**AIM OF THE EXERCISE**
Please give the data again in full, exactly as it reads.

::: MATERIAL PROVIDED :::

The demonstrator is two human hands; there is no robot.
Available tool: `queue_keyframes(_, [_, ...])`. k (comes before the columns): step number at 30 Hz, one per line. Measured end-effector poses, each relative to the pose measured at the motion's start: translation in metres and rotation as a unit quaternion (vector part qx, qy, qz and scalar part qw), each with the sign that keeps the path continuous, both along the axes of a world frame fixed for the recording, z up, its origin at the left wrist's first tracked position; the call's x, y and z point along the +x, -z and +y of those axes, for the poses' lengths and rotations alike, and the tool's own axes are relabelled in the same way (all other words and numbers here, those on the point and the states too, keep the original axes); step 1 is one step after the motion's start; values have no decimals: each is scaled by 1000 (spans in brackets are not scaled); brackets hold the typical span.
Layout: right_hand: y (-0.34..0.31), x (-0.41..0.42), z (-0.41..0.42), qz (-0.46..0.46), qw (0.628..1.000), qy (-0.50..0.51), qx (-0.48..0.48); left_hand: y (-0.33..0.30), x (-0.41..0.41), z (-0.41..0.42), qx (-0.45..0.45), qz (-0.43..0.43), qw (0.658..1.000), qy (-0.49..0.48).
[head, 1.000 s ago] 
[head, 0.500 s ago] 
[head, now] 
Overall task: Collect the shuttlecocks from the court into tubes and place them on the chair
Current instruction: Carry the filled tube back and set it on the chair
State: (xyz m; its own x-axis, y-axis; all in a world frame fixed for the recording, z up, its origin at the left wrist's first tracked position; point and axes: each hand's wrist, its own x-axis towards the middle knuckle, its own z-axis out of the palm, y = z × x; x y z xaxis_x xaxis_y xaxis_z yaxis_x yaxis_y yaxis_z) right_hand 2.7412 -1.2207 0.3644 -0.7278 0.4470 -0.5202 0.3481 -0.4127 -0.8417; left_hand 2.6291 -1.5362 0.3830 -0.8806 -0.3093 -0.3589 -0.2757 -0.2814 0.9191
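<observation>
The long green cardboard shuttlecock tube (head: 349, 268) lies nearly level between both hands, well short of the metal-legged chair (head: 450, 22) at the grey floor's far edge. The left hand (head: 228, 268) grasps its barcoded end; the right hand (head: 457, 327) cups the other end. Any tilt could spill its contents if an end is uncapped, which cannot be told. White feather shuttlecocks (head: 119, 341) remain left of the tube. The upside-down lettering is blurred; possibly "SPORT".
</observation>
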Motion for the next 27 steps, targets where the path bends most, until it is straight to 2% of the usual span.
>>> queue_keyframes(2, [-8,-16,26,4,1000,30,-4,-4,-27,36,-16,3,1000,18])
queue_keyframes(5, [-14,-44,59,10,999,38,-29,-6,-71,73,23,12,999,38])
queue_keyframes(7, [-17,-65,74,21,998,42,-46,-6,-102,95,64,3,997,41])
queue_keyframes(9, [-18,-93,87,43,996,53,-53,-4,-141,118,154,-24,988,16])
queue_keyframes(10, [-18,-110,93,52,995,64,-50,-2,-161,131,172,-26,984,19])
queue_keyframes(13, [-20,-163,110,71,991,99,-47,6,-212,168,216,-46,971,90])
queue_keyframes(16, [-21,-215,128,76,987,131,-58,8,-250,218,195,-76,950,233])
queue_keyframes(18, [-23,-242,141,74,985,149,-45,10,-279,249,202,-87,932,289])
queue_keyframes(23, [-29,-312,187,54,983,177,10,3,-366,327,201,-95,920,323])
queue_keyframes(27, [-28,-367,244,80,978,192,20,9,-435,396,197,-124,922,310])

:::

**WRITTEN RESPONSE**
The demonstrator is two human hands; there is no robot.
Available tool: `queue_keyframes(_, [_, ...])`. k (comes before the columns): step number at 30 Hz, one per line. Measured end-effector poses, each relative to the pose measured at the motion's start: translation in metres and rotation as a unit quaternion (vector part qx, qy, qz and scalar part qw), each with the sign that keeps the path continuous, both along the axes of a world frame fixed for the recording, z up, its origin at the left wrist's first tracked position; the call's x, y and z point along the +x, -z and +y of those axes, for the poses' lengths and rotations alike, and the tool's own axes are relabelled in the same way (all other words and numbers here, those on the point and the states too, keep the original axes); step 1 is one step after the motion's start; values have no decimals: each is scaled by 1000 (spans in brackets are not scaled); brackets hold the typical span.
Layout: right_hand: y (-0.34..0.31), x (-0.41..0.42), z (-0.41..0.42), qz (-0.46..0.46), qw (0.628..1.000), qy (-0.50..0.51), qx (-0.48..0.48); left_hand: y (-0.33..0.30), x (-0.41..0.41), z (-0.41..0.42), qx (-0.45..0.45), qz (-0.43..0.43), qw (0.658..1.000), qy (-0.49..0.48).
[head, 1.000 s ago] 
[head, 0.500 s ago] 
[head, now] 
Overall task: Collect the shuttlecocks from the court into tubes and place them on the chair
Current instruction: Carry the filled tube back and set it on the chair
State: (xyz m; its own x-axis, y-axis; all in a world frame fixed for the recording, z up, its origin at the left wrist's first tracked position; point and axes: each hand's wrist, its own x-axis towards the middle knuckle, its own z-axis out of the palm, y = z × x; x y z xaxis_x xaxis_y xaxis_z yaxis_x yaxis_y yaxis_z) right_hand 2.7412 -1.2207 0.3644 -0.7278 0.4470 -0.5202 0.3481 -0.4127 -0.8417; left_hand 2.6291 -1.5362 0.3830 -0.8806 -0.3093 -0.3589 -0.2757 -0.2814 0.9191
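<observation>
The long green cardboard shuttlecock tube (head: 349, 268) lies nearly level between both hands, well short of the metal-legged chair (head: 450, 22) at the grey floor's far edge. The left hand (head: 228, 268) grasps its barcoded end; the right hand (head: 457, 327) cups the other end. Any tilt could spill its contents if an end is uncapped, which cannot be told. White feather shuttlecocks (head: 119, 341) remain left of the tube. The upside-down lettering is blurred; possibly "SPORT".
</observation>
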Motion for the next 27 steps, targets where the path bends most, until it is straight to 2% of the usual span.
>>> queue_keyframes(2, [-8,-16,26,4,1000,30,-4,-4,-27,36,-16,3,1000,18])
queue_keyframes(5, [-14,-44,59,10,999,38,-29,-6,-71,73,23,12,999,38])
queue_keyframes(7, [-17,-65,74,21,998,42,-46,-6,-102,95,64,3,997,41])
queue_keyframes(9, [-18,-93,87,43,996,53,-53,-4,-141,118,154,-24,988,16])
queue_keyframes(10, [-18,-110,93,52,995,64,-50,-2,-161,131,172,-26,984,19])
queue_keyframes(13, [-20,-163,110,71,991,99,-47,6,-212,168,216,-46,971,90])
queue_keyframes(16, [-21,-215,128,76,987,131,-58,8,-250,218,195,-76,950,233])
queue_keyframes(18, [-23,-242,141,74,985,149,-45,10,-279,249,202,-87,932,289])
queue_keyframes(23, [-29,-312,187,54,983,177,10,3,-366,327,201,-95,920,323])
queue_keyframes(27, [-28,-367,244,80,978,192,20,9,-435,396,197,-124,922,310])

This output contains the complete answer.